Some that stick out to me are the following:
James 1:20
Human anger does not produce the righteousness God desires.
Ephesians 4:27
For anger gives a foothold to the devil.
Ecclesiastes 7:9
Control your temper, for anger labels you a fool.
Obviously, anger isn’t so good coming from us. Most likely because in our finite minds, we see only a limited picture of life and others. We don’t see what God sees, so our anger comes from our flesh, not the Holy Spirit within us. There is righteous anger, when we are angry for the right reasons, but God warns us: “In your anger, do not sin.” (Ephesians 4:26)
Yes, I have sinned many times in my anger. But in all my days, I had never, ever been angry at God…until recently.
The two days preceding my second miscarriage, I knew what was happening, but I tried my very best to remain optimistic and have faith that it would be OK. But that day, after I had gone through the most excruciating pain I had ever been in, in my entire life, I just laid on the bed motionless. I had cried so much already that morning, it’s like my body couldn’t produce anymore. I so desperately wanted to cry but I couldn’t. I just felt completely empty.
As I laid there, my mind began to go through all the dreams I had for my baby… All the things I wanted to do, how we would announce it, all the fun things to come in the future. Now, instead of being happy thoughts, they were all burning and painful. After our first appointment had gone so well, I had finally allowed myself to hope, to dream, and get excited. Now, all of those hopes were shattered. Gone. Just like that. It had all happened so fast.
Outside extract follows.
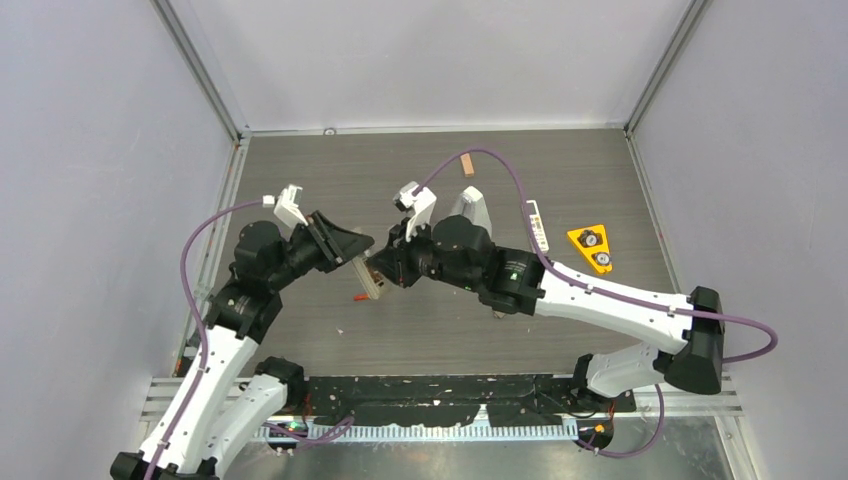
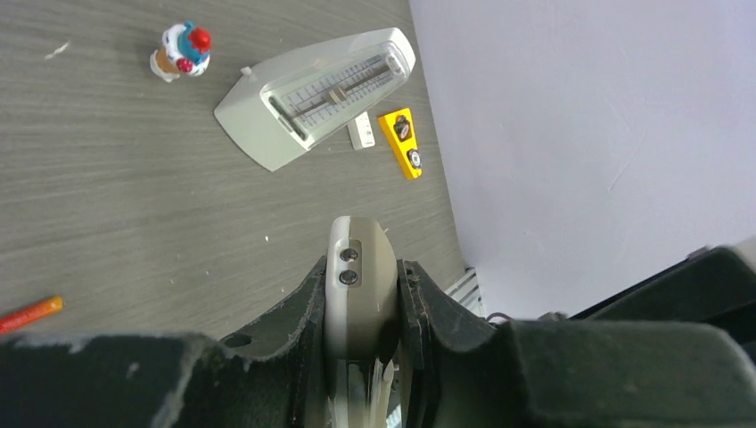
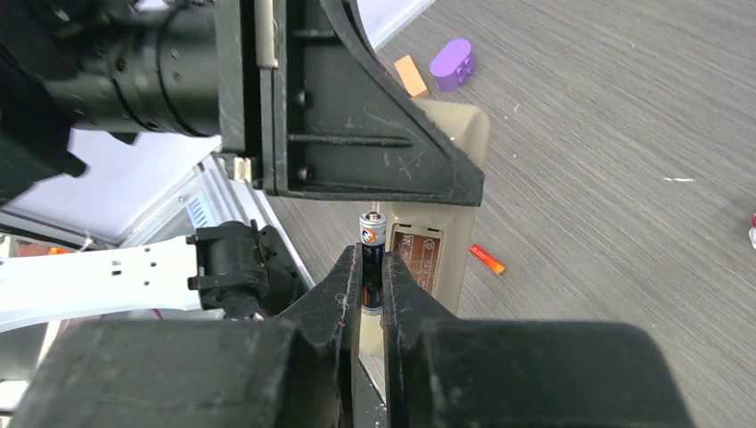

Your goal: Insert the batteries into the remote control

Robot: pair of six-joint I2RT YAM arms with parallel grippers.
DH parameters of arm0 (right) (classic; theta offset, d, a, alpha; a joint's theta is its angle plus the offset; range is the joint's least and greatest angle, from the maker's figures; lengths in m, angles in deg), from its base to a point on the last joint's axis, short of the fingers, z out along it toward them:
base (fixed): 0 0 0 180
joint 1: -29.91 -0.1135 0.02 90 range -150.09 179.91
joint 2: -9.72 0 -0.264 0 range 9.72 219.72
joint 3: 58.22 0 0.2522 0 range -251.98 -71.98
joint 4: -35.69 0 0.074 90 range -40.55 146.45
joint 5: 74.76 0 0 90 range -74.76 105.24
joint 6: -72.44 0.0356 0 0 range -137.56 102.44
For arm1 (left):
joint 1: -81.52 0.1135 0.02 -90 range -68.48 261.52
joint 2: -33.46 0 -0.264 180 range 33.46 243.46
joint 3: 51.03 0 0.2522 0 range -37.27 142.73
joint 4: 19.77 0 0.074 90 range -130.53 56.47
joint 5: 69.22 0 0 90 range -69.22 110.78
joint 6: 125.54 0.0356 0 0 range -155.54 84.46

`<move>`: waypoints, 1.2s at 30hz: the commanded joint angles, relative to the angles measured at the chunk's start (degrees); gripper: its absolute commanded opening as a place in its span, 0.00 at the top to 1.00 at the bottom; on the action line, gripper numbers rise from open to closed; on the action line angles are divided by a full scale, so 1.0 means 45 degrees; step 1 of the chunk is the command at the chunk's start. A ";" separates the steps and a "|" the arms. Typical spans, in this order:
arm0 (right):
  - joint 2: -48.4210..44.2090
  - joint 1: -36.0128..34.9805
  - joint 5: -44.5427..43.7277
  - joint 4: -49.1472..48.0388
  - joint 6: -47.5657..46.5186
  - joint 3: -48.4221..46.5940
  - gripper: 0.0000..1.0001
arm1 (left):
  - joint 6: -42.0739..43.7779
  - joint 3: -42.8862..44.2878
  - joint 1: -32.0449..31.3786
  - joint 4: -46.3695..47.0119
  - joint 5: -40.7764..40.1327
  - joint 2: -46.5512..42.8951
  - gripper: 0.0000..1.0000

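Left tool [image 2: 361, 294] sits left of centre in the top view, its two fingers pressed tight on the remote control [image 2: 360, 259]. It holds the remote up off the desk [image 2: 134, 205], with the dull grey-brown side turned towards the other arm. That grip looks meant to steady the remote in the air so its battery bay faces the cell. I cannot tell for certain whether the cover is off.

Just below the remote, at centre frame in the top view, a spare battery [image 1: 360, 298] with an orange end lies on the desk, apart from both arms.

Just right of the remote, the right tool [image 3: 372, 267] is clamped on a battery [image 3: 371, 232]. It grips the lower half, so the upper end sticks out free to lead into the slot. In the right wrist view that battery stands upright, just beside the remote's labelled recess, and does not appear seated.

The step in hand seems to be lining the cell up with its bay, and the narrow gap between the two tools leaves little room for error.

Further right, the metronome [image 2: 312, 94] sits well away from the work.
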 commanded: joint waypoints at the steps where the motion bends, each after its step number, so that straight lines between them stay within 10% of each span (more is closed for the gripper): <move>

When we went through the first miscarriage I was able to keep the faith through it and keep my hopes alive. After all, the vast majority of women have at least one miscarriage. It’s a common occurrence and no reason to cause great alarm, right? At least that’s what I thought. But when I lost our second baby, it hit me that something might be wrong with me. Suddenly, doubt filled my mind and I began to wonder if my body would ever be able to support a child. I had done everything right, everything the doctor told me to do and I failed. I felt like a failure as a female. My body had failed me. The one thing that is unique to females of all species on earth, I’m incapable of doing.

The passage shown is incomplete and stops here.